Start of Block

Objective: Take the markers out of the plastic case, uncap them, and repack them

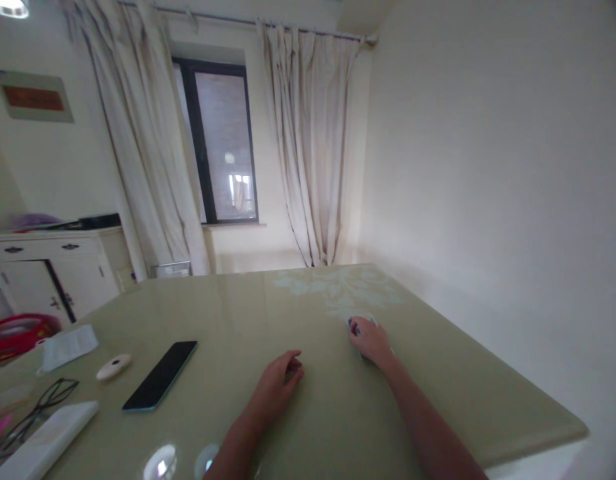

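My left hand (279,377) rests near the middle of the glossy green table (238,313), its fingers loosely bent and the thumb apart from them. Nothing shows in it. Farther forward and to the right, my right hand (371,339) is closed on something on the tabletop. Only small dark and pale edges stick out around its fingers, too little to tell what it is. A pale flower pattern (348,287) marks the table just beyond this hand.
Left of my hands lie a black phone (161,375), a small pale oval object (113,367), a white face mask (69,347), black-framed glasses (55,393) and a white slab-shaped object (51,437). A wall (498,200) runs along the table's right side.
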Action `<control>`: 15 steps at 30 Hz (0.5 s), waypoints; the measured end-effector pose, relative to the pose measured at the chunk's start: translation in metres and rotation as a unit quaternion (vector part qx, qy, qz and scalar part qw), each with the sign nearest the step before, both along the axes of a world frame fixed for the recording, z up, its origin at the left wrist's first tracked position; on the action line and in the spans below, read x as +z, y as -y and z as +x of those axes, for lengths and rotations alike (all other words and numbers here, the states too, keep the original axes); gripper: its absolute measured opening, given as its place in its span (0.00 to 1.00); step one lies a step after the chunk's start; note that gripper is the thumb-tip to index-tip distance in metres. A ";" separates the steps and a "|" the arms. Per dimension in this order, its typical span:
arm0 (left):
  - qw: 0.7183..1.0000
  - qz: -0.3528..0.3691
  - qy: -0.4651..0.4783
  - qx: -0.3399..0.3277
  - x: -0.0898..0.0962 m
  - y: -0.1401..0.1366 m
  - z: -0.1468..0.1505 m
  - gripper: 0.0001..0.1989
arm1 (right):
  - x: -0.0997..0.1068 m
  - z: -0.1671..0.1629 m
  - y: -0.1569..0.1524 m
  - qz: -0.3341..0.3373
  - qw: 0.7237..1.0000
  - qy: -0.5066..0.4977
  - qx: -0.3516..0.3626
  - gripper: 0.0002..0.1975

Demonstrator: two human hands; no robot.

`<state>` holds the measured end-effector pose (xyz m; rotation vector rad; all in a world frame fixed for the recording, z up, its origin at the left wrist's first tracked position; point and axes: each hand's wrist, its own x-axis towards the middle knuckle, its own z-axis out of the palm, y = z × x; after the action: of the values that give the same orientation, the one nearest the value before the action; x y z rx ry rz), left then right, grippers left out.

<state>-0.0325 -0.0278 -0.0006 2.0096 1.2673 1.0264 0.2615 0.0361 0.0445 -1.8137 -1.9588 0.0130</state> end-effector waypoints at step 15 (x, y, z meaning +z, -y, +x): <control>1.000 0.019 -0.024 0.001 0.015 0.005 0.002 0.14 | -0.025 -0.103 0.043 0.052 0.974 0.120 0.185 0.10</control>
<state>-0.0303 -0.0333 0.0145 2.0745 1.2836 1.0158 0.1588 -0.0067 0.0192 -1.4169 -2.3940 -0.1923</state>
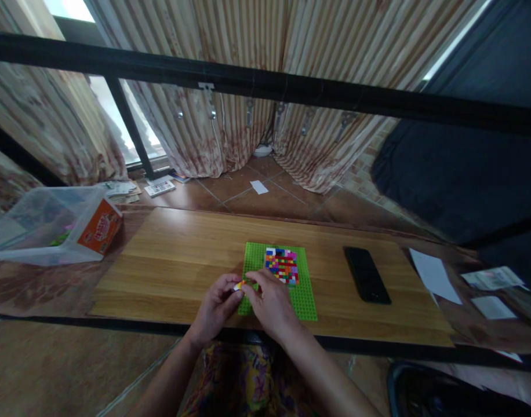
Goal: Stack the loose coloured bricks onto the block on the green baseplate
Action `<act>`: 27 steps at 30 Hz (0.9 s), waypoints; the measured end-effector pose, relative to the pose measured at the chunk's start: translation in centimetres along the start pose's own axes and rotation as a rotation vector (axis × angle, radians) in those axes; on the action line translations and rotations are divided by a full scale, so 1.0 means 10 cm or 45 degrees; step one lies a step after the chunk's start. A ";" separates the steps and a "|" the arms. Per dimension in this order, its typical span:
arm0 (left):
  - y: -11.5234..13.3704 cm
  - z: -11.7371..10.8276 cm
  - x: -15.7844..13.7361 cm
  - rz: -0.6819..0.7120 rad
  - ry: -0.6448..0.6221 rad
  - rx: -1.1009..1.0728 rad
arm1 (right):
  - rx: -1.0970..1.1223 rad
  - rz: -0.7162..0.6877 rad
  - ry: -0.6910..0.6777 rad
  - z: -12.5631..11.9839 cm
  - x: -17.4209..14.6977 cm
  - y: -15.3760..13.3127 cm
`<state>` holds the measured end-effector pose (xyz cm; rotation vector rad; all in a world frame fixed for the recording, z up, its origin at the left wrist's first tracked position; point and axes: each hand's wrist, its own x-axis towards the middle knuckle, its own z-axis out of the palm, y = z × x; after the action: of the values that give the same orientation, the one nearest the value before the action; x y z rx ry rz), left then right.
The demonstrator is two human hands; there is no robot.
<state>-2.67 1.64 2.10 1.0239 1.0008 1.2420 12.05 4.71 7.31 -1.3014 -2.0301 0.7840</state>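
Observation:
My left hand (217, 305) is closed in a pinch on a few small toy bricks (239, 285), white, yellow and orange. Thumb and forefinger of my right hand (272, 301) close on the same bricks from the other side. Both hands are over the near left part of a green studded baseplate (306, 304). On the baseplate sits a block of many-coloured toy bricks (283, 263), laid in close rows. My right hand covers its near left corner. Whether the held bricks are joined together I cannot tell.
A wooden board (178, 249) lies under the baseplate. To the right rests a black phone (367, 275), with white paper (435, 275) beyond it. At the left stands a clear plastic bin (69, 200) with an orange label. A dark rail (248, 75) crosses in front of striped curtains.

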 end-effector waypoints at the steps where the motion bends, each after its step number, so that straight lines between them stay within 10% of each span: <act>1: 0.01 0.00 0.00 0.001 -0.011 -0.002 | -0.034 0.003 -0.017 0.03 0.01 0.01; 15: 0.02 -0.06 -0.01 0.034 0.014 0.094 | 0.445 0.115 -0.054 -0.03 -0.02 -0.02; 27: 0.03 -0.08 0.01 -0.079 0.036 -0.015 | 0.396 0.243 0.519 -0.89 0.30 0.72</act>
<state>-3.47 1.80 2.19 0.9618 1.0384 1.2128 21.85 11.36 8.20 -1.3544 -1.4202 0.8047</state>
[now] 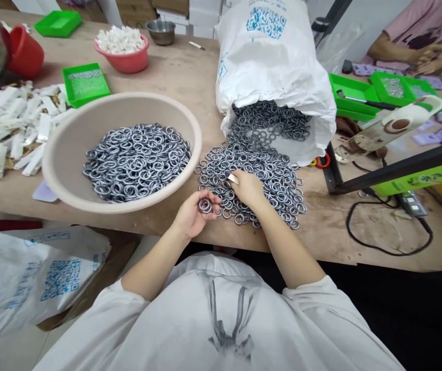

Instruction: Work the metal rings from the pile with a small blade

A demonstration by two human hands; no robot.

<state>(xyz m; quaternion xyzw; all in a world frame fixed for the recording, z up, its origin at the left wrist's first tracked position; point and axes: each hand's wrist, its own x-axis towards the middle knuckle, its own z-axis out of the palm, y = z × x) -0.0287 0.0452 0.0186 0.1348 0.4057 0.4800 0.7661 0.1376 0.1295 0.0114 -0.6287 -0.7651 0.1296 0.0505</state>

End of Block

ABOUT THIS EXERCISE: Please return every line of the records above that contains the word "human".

RESPONSE TO THIS TASK:
Demonstrator: two human hands; no robot.
The demonstrator is two human hands; there is no robot.
A demonstration by two human hands; no robot.

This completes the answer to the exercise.